JAKARTA – PT Pertamina (Persero) memutuskan untuk menaikkan harga Elpiji non subsidi kemasan 12kg menyusul tingginya harga pokok LPG di pasar dan turunnya nilai tukar rupiah yang menyebabkan kerugian perusahaan semakin besar.
Dengan konsumsi Elpiji non subsidi kemasan 12kg tahun 2013 yang mencapai 977.000 ton, di sisi lain harga pokok perolehan Elpiji rata-rata meningkat menjadi US$873, serta nilai tukar rupiah yang melemah terhadap dolar, maka kerugian Pertamina sepanjang tahun ini diperkirakan mencapai lebih dari Rp5,7 triliun. Kerugian tersebut timbul sebagai akibat dari harga jual Elpiji non subsidi 12kg yang masih jauh di bawah harga pokok perolehan.
Harga yang berlaku saat ini merupakan harga yang ditetapkan pada Oktober 2009 yaitu Rp5.850 per kg, sedangkan harga pokok perolehan kini telah mencapai Rp10.785 per kg. Dengan kondisi ini maka Pertamina selama ini telah "jual rugi" dan menanggung selisihnya sehingga akumulasi nilai kerugian mencapai Rp22 triliun dalam 6 tahun terakhir. “Kondisi ini tentunya tidak sehat secara korporasi karena tidak mendukung Pertamina dalam menjamin keberlangsungan pasokan elpiji kepada masyarakat," tutur Vice President Corporate Communication Pertamina Ali Mundakir.
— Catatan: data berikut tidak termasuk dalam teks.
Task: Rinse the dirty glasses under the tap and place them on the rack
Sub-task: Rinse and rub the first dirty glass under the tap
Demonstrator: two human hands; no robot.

“Untuk itu, terhitung mulai tanggal 1 Januari 2014 pukul 00.00 Pertamina memberlakukan harga baru Elpiji non subsidi kemasan 12kg secara serentak di seluruh Indonesia dengan rata-rata kenaikan di tingkat konsumen sebesar Rp3.959 per kg. Besaran kenaikan ditingkat konsumen akan bervariasi berdasarkan jarak SPBBE ke titik serah (supply point). Dengan kenaikan inipun, Pertamina masih "jual rugi" kepada konsumen Elpiji non subsidi kemasan 12kg sebesar Rp 2.100,-/kg.”
Keputusan ini merupakan tindak lanjut atas rekomendasi Badan Pemeriksa Keuangan RI dalam laporan hasil pemeriksaan pada bulan Februari 2013, di mana Pertamina menanggung kerugian atas bisnis Elpiji non subsidi selama tahun 2011 s.d. Oktober 2012 sebesar Rp7,73 triliun, yang hal itu dapat dianggap menyebabkan kerugian negara. Selain itu, sesuai dengan Permen ESDM No. 26 Tahun 2009 tentang Penyediaan dan Pendistribusian Liquefied Petroleum Gas pasal 25, maka Pertamina telah melaporkan kebijakan perubahan harga ini kepada Menteri ESDM.
Dengan pola konsumsi Elpiji non subsidi kemasan 12kg di masyarakat yang umumnya dapat digunakan untuk 1 hingga 1,5 bulan, kenaikan harga tersebut akan memberikan dampak tambahan pengeluaran sampai dengan Rp. 47.000 per bulan atau Rp.1.566 per hari. Kondisi ini diyakini tidak akan banyak berpengaruh pada daya beli masyarakat mengingat konsumen Elpiji non subsidi kemasan 12kg adalah kalangan mampu. Untuk masyarakat konsumen ekonomi lemah dan usaha mikro, Pemerintah telah menyediakan LPG 3 kg bersubsidi yang harganya lebih murah.
Terkait dengan kekhawatiran kenaikan harga Elpiji non subsidi kemasan 12kg akan memicu migrasi konsumen ke LPG 3kg, Ali mengatakan Pertamina saat ini telah mengembangkan sistem monitoring penyaluran LPG 3kg (SIMOL3K), yang diimplementasikan secara bertahap di seluruh Indonesia mulai bulan Desember 2013. Dengan adanya sistem ini, Pertamina akan dapat memonitor penyaluran LPG 3kg hingga level Pangkalan berdasarkan alokasi daerahnya.
“Namun demikian, dukungan Pemerintah tetap diharapkan melalui penerapan sistem distribusi tertutup LPG 3kg serta penerbitan ketentuan yang membatasi jenis konsumen yang berhak untuk menggunakan LPG 3 kg,” tegas Ali.